• Task description
Select every line containing the word "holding" from the material, and copy those lines.

• Supplied records
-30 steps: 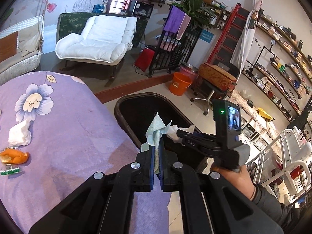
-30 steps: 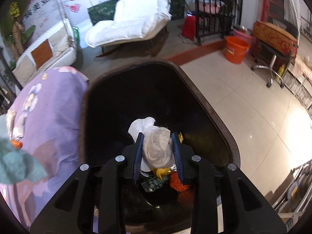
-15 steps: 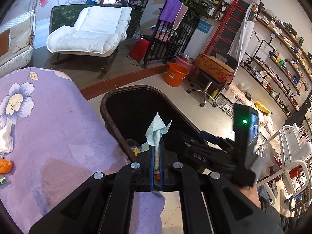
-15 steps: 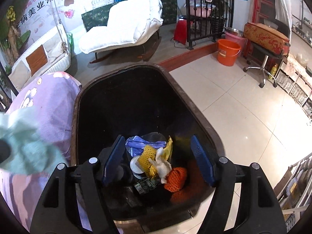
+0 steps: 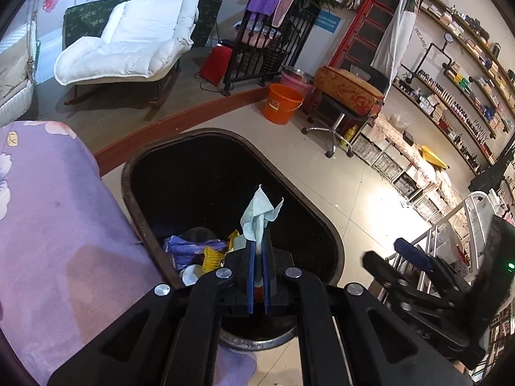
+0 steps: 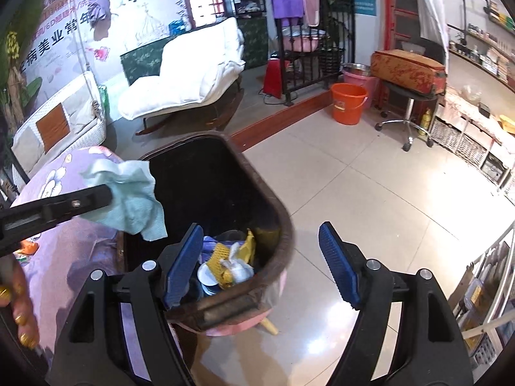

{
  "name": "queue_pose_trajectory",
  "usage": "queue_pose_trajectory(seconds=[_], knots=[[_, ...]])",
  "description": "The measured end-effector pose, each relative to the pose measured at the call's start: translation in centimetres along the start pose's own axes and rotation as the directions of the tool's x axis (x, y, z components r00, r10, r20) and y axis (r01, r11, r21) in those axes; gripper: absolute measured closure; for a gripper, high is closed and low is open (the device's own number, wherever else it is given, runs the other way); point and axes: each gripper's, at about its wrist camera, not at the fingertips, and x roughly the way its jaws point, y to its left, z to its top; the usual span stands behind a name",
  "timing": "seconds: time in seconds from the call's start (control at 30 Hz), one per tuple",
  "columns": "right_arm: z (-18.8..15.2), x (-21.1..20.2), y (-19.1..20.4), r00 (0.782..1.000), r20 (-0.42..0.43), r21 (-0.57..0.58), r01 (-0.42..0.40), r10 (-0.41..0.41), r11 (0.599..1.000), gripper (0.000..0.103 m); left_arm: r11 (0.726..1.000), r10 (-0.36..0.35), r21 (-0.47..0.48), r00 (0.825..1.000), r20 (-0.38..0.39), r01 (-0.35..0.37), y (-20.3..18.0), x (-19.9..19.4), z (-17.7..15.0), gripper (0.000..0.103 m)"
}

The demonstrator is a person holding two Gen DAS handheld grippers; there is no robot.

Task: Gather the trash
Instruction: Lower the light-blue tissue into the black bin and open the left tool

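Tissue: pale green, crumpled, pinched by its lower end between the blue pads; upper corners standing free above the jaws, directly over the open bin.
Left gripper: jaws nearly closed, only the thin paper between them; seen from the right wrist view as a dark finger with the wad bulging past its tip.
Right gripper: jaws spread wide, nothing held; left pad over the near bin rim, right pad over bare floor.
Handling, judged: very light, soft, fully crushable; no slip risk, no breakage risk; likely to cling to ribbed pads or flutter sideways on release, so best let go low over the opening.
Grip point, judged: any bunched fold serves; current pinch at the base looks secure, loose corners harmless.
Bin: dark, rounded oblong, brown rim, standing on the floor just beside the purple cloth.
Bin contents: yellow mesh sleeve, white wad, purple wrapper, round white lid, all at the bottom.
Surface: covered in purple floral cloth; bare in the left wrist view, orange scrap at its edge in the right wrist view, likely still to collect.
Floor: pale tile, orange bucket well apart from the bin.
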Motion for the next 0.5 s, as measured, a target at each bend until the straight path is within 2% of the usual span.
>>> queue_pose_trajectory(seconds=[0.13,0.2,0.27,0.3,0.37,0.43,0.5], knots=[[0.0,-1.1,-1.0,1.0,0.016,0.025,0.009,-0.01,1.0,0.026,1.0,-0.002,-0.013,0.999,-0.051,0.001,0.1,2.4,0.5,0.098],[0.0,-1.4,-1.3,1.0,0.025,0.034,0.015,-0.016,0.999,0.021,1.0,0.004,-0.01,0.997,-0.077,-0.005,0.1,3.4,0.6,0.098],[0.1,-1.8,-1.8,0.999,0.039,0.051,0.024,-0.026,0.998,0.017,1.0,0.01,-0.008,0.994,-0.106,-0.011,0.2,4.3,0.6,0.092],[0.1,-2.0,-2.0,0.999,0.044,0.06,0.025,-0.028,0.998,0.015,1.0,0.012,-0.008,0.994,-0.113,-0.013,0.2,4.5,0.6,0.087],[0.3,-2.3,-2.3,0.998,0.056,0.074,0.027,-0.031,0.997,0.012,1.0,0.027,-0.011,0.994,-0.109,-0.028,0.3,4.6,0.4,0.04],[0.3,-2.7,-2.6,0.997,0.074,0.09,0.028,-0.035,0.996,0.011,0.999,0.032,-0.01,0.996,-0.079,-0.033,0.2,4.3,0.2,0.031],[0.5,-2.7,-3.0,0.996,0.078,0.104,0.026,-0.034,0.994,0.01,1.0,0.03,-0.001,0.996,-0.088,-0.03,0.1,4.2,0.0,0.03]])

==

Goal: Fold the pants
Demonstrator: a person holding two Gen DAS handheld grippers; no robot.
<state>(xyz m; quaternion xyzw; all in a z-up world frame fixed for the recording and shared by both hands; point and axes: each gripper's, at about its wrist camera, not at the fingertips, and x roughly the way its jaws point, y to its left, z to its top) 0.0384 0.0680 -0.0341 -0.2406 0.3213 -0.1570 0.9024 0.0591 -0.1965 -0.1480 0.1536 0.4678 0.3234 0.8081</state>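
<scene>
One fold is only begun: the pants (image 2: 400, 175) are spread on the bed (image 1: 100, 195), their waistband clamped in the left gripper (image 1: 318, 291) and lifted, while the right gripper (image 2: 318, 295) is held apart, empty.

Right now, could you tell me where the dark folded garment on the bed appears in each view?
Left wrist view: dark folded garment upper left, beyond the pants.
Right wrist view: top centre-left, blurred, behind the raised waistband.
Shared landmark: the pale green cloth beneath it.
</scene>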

• Solution to this task
The demonstrator is a person holding two Gen DAS handheld grippers; there is no robot.
Demonstrator: a person holding two Gen DAS handheld grippers; no robot.

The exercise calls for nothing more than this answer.